* _EXERCISE DETAILS_
Write each line below back out exactly, omitting its pictures.

* _DATA PROVIDED_

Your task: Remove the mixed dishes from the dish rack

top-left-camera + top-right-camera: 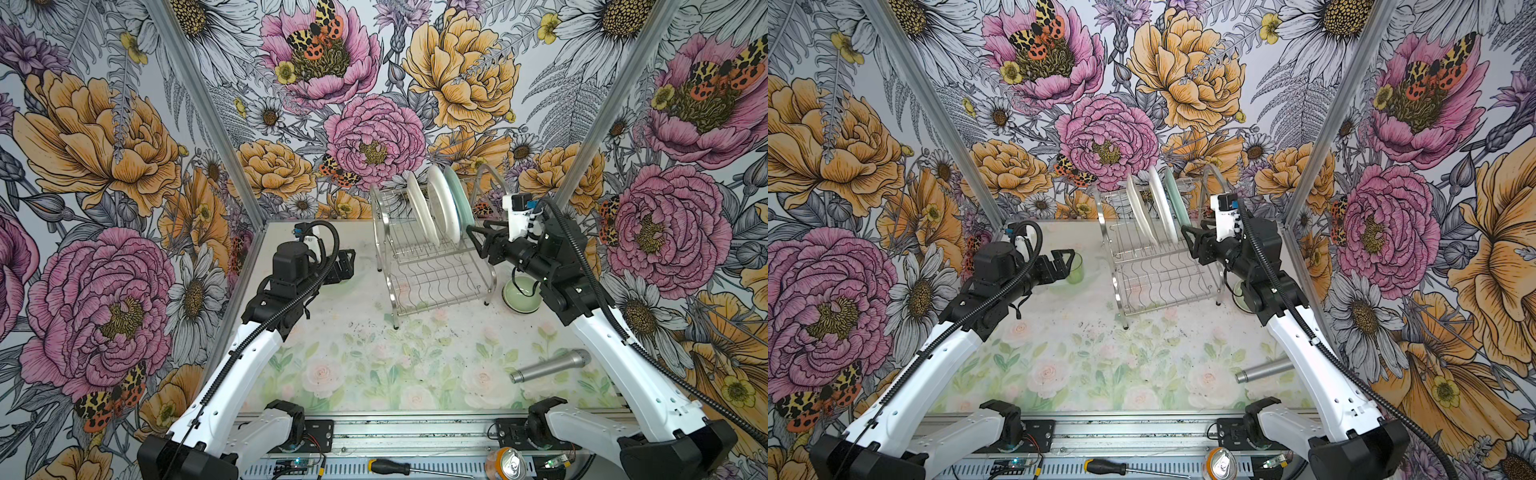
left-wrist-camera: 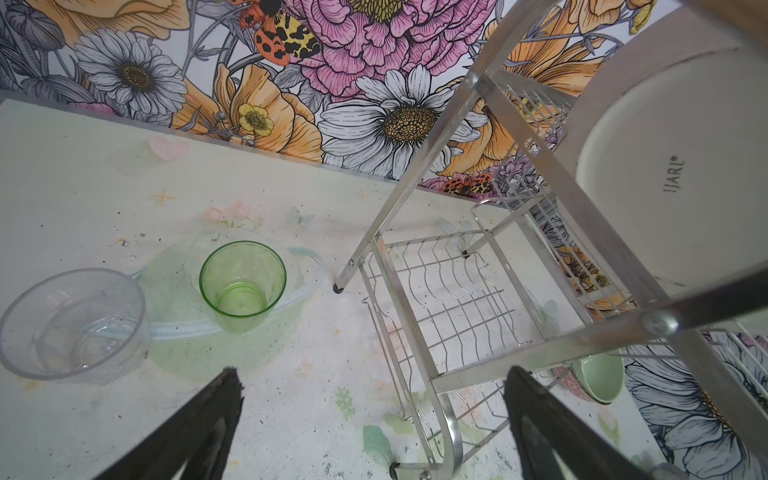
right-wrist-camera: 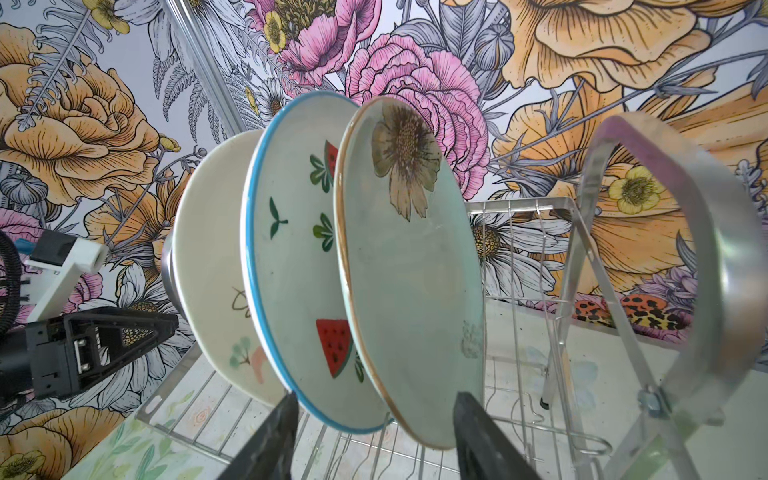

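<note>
Three plates stand on edge in the upper shelf of the rack [image 1: 436, 278], at the far middle of the tabletop [image 1: 353, 353]. From left to right they are cream [image 3: 208, 257], fruit-print [image 3: 291, 257] and mint [image 3: 411, 270], close together and all tilted the same way.

The right gripper [image 3: 376, 399] is at the near lower rim of the mint plate. Its jaws are spread wider than the rim and not clamped. In the right wrist view the fruit plate's edge also seems to fall between them, though depth is hard to judge.

The left gripper [image 2: 373, 370] is released and empty. It hangs over the tabletop left of the rack, near the green tumbler [image 2: 243, 286] and the clear glass [image 2: 75, 324], both upright. A pale green bowl [image 1: 519, 293] sits right of the rack, under the right arm.

The mint plate looks like glazed ceramic, so it is probably stiff, slick, breakable and fairly heavy for a pinch at one edge. The rim is the only thin place to hold it. A deep, square bite on that plate alone seems safest. It should probably be lifted clear of its slot before being drawn away, or it may knock its neighbour.
</note>
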`<state>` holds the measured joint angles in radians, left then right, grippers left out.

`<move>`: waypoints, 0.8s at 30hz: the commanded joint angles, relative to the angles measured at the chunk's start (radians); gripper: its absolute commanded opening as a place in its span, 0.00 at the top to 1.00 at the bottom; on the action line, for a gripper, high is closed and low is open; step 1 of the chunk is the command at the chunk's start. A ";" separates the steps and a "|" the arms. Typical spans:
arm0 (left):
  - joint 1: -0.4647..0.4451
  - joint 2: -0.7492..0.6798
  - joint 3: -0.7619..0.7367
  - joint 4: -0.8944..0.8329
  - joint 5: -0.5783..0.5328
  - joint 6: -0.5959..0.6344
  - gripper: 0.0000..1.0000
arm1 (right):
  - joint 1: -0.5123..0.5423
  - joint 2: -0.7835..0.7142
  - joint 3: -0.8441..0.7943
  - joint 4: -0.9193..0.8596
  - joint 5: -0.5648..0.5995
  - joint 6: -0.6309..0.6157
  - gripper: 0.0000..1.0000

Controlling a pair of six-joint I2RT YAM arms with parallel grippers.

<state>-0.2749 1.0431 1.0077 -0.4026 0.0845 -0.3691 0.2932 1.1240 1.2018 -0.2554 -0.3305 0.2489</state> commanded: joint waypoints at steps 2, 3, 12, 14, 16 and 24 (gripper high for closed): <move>-0.003 0.012 0.017 0.045 0.041 0.003 0.01 | -0.005 0.011 0.016 -0.011 0.022 0.001 0.43; -0.002 0.014 0.014 0.049 0.044 0.001 0.01 | -0.006 0.014 0.017 -0.009 0.033 -0.002 0.43; -0.004 0.001 -0.012 0.074 0.070 -0.016 0.01 | -0.006 0.074 0.041 -0.007 0.053 -0.033 0.50; -0.003 -0.002 -0.019 0.076 0.072 -0.016 0.01 | -0.006 0.083 0.049 -0.007 0.060 -0.039 0.52; -0.002 -0.004 -0.025 0.078 0.076 -0.016 0.01 | -0.006 0.093 0.056 -0.002 0.066 -0.043 0.55; -0.004 0.014 -0.028 0.084 0.100 -0.020 0.01 | -0.003 0.148 0.083 0.022 0.061 -0.043 0.60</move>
<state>-0.2752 1.0554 0.9920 -0.3466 0.1520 -0.3721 0.2932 1.2503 1.2491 -0.2565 -0.2829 0.2146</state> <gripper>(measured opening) 0.987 0.407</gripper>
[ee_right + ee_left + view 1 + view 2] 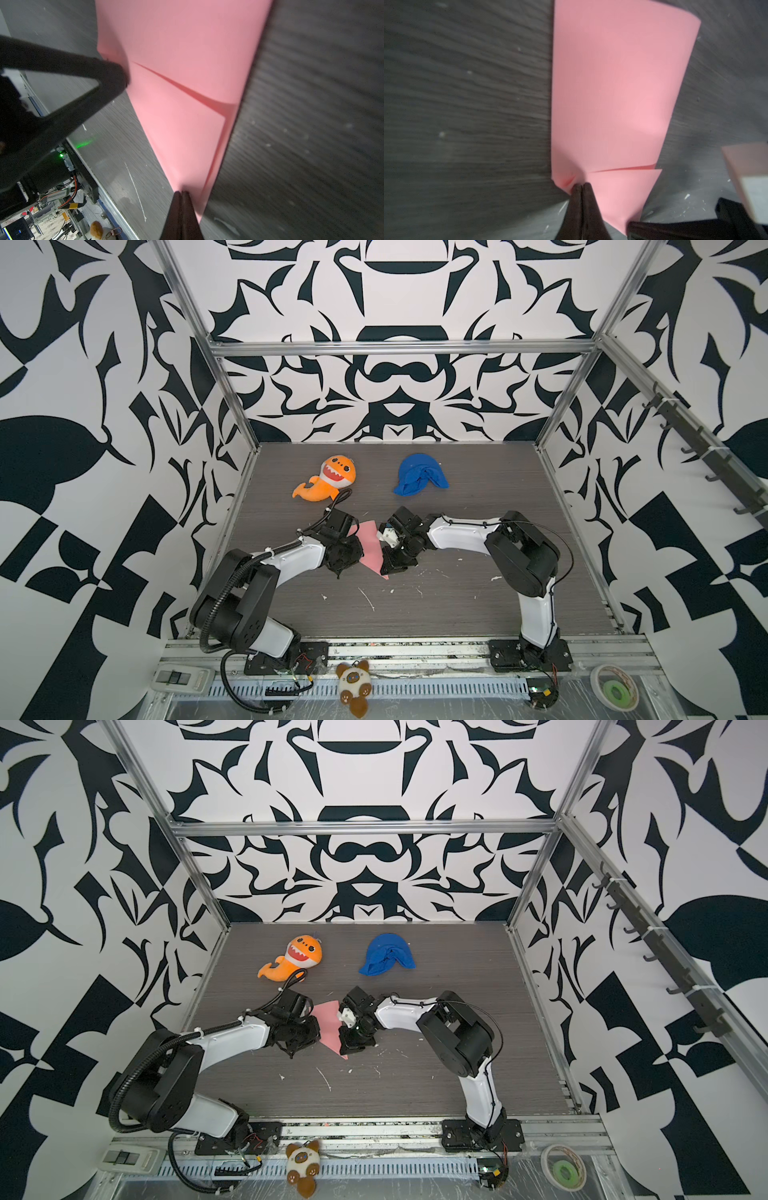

* _TASK SOLUTION_
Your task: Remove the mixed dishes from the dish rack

top-left-camera + top-right-camera: 
left-wrist-camera: 
right-wrist-camera: 

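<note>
Three plates stand on edge in the upper shelf of the rack [image 1: 436, 278], at the far middle of the tabletop [image 1: 353, 353]. From left to right they are cream [image 3: 208, 257], fruit-print [image 3: 291, 257] and mint [image 3: 411, 270], close together and all tilted the same way.

The right gripper [image 3: 376, 399] is at the near lower rim of the mint plate. Its jaws are spread wider than the rim and not clamped. In the right wrist view the fruit plate's edge also seems to fall between them, though depth is hard to judge.

The left gripper [image 2: 373, 370] is released and empty. It hangs over the tabletop left of the rack, near the green tumbler [image 2: 243, 286] and the clear glass [image 2: 75, 324], both upright. A pale green bowl [image 1: 519, 293] sits right of the rack, under the right arm.

The mint plate looks like glazed ceramic, so it is probably stiff, slick, breakable and fairly heavy for a pinch at one edge. The rim is the only thin place to hold it. A deep, square bite on that plate alone seems safest. It should probably be lifted clear of its slot before being drawn away, or it may knock its neighbour.
</note>
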`<state>` holds the measured joint angles in radians, left then right, grippers left out.

`<move>`: waypoints, 0.8s at 30hz: the commanded joint angles, relative to the angles measured at the chunk's start (radians); gripper: its absolute commanded opening as a place in its span, 0.00 at the top to 1.00 at the bottom; on the action line, for a gripper, high is closed and low is open; step 1 of the chunk is the command at the chunk's start. A ";" separates the steps and a "|" the arms. Typical spans:
arm0 (left):
  - joint 1: -0.4647..0.4451
  - joint 2: -0.7492..0.6798
  - joint 3: -0.7619..0.7367
  - joint 4: -0.8944..0.8329
  - joint 5: -0.5783..0.5328
  - joint 6: -0.5959..0.6344
  - gripper: 0.0000..1.0000
arm1 (right):
  - joint 1: -0.5123..0.5423
  - joint 2: -0.7835..0.7142
  - joint 3: -0.8441..0.7943
  - joint 4: -0.9193..0.8596
  - joint 5: -0.5648..0.5995
  - joint 6: -0.6309..0.6157
  - gripper: 0.0000..1.0000

Controlling a pair of six-joint I2RT YAM arms with parallel grippers.

<state>-0.2749 1.0431 1.0077 -0.4026 0.0845 -0.3691 0.2932 1.1240 1.2018 -0.2554 -0.3305 0.2489</state> commanded: joint waypoints at steps 2, 3, 12, 14, 16 and 24 (gripper high for closed): <move>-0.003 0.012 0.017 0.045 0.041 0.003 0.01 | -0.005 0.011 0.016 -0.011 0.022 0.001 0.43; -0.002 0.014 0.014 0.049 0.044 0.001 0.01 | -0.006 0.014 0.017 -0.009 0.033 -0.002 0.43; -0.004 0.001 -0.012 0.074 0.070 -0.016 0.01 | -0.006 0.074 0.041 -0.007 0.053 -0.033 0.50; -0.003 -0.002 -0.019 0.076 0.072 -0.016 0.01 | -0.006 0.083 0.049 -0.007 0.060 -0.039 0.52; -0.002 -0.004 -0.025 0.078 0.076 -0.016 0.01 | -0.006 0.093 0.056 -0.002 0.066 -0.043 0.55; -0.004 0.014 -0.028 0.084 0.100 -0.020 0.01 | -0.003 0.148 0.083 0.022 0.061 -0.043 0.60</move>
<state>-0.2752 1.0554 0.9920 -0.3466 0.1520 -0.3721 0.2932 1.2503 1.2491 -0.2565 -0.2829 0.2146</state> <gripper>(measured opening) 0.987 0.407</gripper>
[ee_right + ee_left + view 1 + view 2] 

No further output remains for this exercise.